__TASK STATEMENT__
Determine how many lines in the records include "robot". Write the number and nothing more.

** EXERCISE INPUTS follows **

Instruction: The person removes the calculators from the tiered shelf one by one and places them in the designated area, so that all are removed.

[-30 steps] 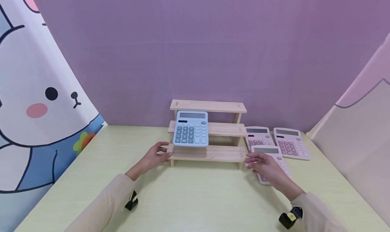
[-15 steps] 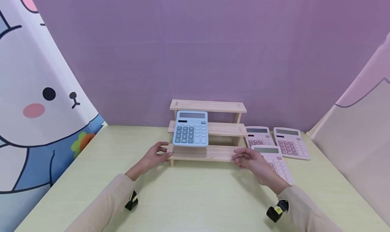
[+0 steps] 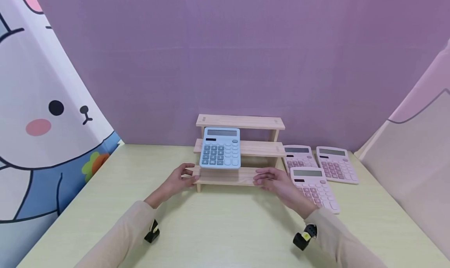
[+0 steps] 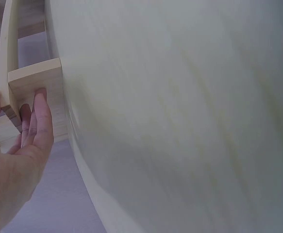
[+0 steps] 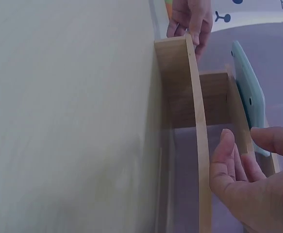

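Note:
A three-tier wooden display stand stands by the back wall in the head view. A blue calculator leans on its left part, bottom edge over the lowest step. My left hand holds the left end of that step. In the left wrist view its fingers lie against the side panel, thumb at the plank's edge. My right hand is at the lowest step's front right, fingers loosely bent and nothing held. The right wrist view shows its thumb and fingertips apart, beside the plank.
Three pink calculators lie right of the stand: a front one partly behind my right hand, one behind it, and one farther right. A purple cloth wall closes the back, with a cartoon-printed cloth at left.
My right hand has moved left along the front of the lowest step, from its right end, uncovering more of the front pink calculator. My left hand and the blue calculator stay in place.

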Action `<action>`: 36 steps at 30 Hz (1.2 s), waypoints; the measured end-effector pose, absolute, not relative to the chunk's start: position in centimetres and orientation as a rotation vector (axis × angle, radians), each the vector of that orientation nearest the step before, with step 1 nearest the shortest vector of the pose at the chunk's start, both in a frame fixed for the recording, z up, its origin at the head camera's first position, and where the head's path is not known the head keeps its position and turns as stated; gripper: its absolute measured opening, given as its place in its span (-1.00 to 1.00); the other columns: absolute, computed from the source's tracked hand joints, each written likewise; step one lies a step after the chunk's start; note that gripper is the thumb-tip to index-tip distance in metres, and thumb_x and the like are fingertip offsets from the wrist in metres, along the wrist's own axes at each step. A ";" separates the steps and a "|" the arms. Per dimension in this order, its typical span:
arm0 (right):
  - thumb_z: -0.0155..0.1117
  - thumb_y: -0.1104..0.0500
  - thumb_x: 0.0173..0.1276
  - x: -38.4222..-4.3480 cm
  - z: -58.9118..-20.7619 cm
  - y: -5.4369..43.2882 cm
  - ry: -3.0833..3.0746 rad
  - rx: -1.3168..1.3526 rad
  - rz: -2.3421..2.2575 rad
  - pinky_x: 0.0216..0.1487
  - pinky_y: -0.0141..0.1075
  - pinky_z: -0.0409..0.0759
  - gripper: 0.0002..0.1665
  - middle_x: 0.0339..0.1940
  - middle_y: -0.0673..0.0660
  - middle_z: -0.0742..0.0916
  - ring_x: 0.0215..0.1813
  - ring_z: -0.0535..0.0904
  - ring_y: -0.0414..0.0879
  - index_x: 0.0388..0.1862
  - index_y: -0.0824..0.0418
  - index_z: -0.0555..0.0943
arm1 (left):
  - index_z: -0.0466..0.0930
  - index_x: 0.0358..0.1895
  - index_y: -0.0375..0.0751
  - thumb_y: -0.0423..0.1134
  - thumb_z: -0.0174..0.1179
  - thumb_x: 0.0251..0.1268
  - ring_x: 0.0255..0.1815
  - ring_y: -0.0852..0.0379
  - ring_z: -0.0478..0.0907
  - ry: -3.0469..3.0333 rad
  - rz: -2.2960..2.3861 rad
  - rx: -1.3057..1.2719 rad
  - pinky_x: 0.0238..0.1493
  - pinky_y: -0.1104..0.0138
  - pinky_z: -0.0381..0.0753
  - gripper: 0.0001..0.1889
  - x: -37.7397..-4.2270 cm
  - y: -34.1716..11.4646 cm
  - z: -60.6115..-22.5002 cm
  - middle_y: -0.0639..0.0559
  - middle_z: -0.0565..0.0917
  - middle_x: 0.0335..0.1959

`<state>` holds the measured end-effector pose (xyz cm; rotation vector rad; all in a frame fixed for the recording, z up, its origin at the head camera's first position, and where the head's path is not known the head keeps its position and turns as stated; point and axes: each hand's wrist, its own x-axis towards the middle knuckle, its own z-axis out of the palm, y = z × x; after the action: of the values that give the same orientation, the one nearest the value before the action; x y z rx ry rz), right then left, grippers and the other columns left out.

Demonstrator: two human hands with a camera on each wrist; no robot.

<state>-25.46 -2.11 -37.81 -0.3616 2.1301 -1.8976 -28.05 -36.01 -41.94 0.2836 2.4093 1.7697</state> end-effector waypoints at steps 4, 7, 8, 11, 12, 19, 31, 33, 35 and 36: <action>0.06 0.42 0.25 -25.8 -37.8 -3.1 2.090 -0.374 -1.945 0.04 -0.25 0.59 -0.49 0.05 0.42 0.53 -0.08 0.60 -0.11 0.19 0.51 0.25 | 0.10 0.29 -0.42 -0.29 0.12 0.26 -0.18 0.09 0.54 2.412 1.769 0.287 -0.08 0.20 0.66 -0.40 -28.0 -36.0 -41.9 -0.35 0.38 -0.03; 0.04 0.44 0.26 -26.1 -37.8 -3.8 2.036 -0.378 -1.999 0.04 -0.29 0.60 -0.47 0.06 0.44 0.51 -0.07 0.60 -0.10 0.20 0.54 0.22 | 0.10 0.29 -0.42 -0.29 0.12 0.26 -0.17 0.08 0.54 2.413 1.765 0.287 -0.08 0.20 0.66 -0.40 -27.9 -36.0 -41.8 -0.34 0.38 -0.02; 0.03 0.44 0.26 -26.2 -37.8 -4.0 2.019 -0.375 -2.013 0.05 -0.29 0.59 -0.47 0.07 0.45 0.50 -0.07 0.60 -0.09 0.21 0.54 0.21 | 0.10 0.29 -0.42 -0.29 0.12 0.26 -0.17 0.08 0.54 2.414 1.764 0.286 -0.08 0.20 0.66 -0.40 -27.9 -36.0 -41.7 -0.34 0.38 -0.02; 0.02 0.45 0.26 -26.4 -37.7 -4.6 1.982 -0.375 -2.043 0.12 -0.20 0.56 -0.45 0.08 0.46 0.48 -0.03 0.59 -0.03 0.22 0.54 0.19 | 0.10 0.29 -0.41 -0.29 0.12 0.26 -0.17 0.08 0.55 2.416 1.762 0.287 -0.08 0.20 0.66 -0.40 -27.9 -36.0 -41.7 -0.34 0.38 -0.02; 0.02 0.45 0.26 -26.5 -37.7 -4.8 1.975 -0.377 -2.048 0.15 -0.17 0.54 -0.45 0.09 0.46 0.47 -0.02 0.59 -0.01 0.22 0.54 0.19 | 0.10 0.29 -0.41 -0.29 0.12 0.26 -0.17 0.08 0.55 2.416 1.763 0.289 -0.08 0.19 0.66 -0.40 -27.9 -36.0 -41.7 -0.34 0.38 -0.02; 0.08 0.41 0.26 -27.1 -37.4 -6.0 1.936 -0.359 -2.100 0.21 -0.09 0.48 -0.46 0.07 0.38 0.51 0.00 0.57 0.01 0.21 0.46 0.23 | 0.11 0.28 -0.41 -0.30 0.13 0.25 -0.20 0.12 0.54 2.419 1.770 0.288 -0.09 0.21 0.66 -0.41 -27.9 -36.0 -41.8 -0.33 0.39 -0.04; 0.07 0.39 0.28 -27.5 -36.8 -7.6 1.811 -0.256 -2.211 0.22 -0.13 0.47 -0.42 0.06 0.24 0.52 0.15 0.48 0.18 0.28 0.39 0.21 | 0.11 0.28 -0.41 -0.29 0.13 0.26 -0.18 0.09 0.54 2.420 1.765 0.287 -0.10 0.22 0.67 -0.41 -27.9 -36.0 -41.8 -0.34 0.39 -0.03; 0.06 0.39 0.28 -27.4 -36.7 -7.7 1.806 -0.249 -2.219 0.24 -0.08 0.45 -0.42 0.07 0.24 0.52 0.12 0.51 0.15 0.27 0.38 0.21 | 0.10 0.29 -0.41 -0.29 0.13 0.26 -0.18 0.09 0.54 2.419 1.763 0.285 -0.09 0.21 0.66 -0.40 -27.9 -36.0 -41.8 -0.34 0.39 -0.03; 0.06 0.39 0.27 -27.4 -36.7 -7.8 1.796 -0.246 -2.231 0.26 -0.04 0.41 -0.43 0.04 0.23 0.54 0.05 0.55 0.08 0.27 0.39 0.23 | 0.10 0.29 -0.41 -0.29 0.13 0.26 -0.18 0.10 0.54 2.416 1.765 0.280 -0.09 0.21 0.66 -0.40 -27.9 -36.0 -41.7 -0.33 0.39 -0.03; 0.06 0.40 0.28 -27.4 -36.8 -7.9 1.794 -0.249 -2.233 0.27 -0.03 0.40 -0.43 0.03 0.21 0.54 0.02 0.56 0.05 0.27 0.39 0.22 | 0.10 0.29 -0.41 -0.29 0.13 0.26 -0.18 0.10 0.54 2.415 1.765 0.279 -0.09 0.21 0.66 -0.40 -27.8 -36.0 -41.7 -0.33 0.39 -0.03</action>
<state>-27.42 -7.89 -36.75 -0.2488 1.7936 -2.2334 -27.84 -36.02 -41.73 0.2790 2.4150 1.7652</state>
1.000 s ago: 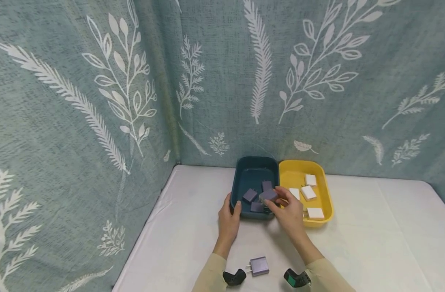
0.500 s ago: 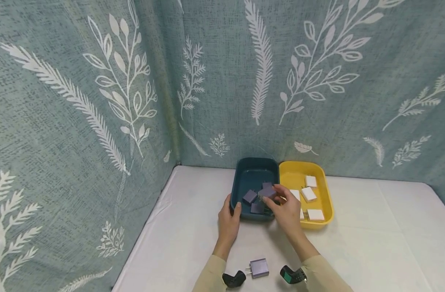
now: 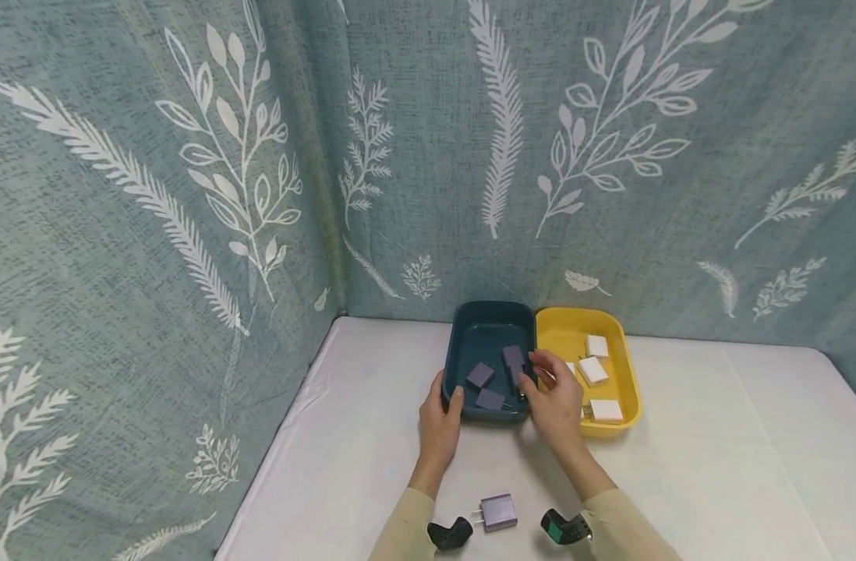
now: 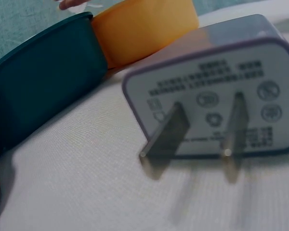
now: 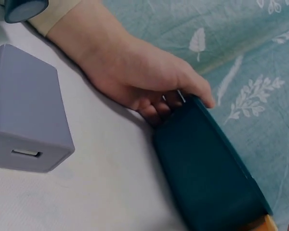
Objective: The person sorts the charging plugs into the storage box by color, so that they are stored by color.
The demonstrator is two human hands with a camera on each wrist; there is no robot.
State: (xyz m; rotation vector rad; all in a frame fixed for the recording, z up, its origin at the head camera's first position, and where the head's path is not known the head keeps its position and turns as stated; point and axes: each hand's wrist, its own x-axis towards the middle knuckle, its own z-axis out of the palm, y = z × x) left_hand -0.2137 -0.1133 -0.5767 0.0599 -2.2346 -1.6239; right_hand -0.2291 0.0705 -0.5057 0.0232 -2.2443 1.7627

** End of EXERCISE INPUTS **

__TASK ANSWER__
2